Durch dirigieren! Durch maßvolle Bewegung und viel geistige Energie, denn die ist viel wichtiger als die physische.
War irgendein Konzert dieser Tournee besonders?
Jedes Konzert, jede Aufführung ist besonders. Jedenfalls empfinden wir das so. Man fängt bei Null an und weiß nie, wie es endet. Natürlich wissen wir ungefähr, wie das wird, aber es gibt immer wieder Überraschungen, wenn etwas besonders schön gelingt. Es sind gerade die kleinen Abweichungen, die enorm spannend sind im Orchester. Es hat mich diesmal besonders gefreut, dass die Bläser ein besonderes Empfinden für die Phrasen gezeigt haben - so, wie gut geschulte Chorsänger die Phrasen formen. Man braucht nur eine kleine Andeutung zu geben, und sie nehmen das sofort auf und setzen es um. Dadurch wird es ungeheuer lebendig. Das Bruckner-Holzbläserteam - Frau Koch, Frau Bode, Herr Forstmaier und Herr Tkachuk - kam nach dem letzten Konzert zu mir. Sie sagten: "Wir wollen ein Foto haben, denn jetzt sind wir wirklich ein Team." Sie waren so gut aufeinander eingespielt und fühlten sich so frei. Das war ein wunderbares Musizieren.

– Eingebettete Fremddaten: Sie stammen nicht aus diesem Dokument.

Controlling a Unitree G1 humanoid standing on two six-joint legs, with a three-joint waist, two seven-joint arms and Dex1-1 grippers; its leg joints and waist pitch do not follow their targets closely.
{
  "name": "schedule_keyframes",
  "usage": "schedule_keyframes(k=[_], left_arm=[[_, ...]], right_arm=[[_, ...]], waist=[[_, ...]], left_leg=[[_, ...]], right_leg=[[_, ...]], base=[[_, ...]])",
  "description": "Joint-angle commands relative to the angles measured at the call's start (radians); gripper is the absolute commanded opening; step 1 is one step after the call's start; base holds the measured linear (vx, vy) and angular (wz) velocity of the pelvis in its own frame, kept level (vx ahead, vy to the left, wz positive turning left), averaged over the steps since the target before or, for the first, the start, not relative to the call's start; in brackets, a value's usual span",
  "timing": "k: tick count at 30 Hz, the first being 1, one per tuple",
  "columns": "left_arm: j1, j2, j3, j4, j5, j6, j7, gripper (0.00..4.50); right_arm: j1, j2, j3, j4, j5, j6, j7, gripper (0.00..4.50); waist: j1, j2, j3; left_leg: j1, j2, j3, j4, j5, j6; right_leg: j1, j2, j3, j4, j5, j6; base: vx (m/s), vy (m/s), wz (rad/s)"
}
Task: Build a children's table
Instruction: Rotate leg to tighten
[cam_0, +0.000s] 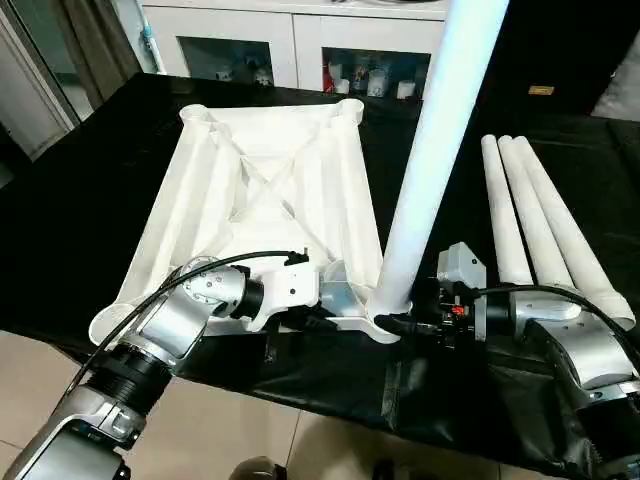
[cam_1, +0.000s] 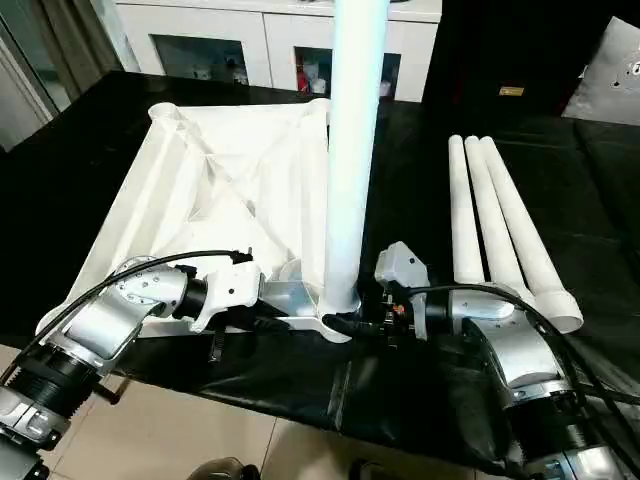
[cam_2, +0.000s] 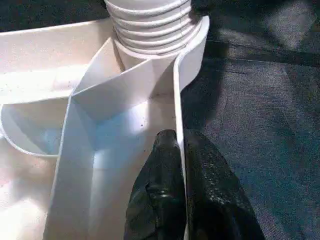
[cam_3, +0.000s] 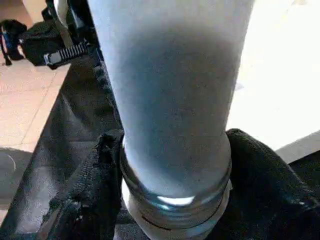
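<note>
The white plastic square table top (cam_0: 270, 190) lies upside down on the black-covered worktop (cam_0: 90, 200), ribbed underside up, its near edge close to the worktop's front. One long white cylindrical tube leg (cam_0: 430, 150) stands in the near corner socket (cam_0: 385, 318) on the robot's right, its long axis nearly upright with a slight lean away from the table top at its upper end. Three spare white tube legs (cam_0: 535, 225) lie side by side on the worktop to the right, pointing away from the robot, well apart from the top.

The right tool (cam_3: 175, 190) is clenched round the standing leg just above its threaded foot, one black finger on each side. The left tool (cam_2: 177, 190) pinches the thin upright rim wall of the table top beside that socket, a finger on either face.

The plastic looks light and stiff but smooth, so likely slippery under the pads. A low hold near the socket seems best for turning the leg; the rim wall is thin and may flex, so the bracing hold probably wants moderate force.
</note>
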Motion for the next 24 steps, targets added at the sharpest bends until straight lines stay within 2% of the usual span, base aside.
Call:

Die nächsten Symphoniker-Auftritte
Als erstes Konzert nach der Japan-Tournee präsentieren die Bamberger Symphoniker das Programm "Jahreszeiten à la russe" mit Sergej Rachmaninoffs Konzert für Klavier und Orchester Nr. 3 d-Moll op. 30 und der Ballettmusik "Die Jahreszeiten" von Alexander Glasunow. Unter Dirigent Mikhail Pletnev und mit dem Klaviersolisten Nikolai Lugansky ist das Orchester am 22. November ab 19.30 Uhr im Theater Schweinfurt sowie am 23. und 24. November jeweils ab 20 Uhr in der Konzerthalle Bamberg zu erleben. Zum Bamberger Konzert am Freitag gibt es eine Einführung. Die Konzerte werden vom Bayerischen Rundfunk aufgezeichnet.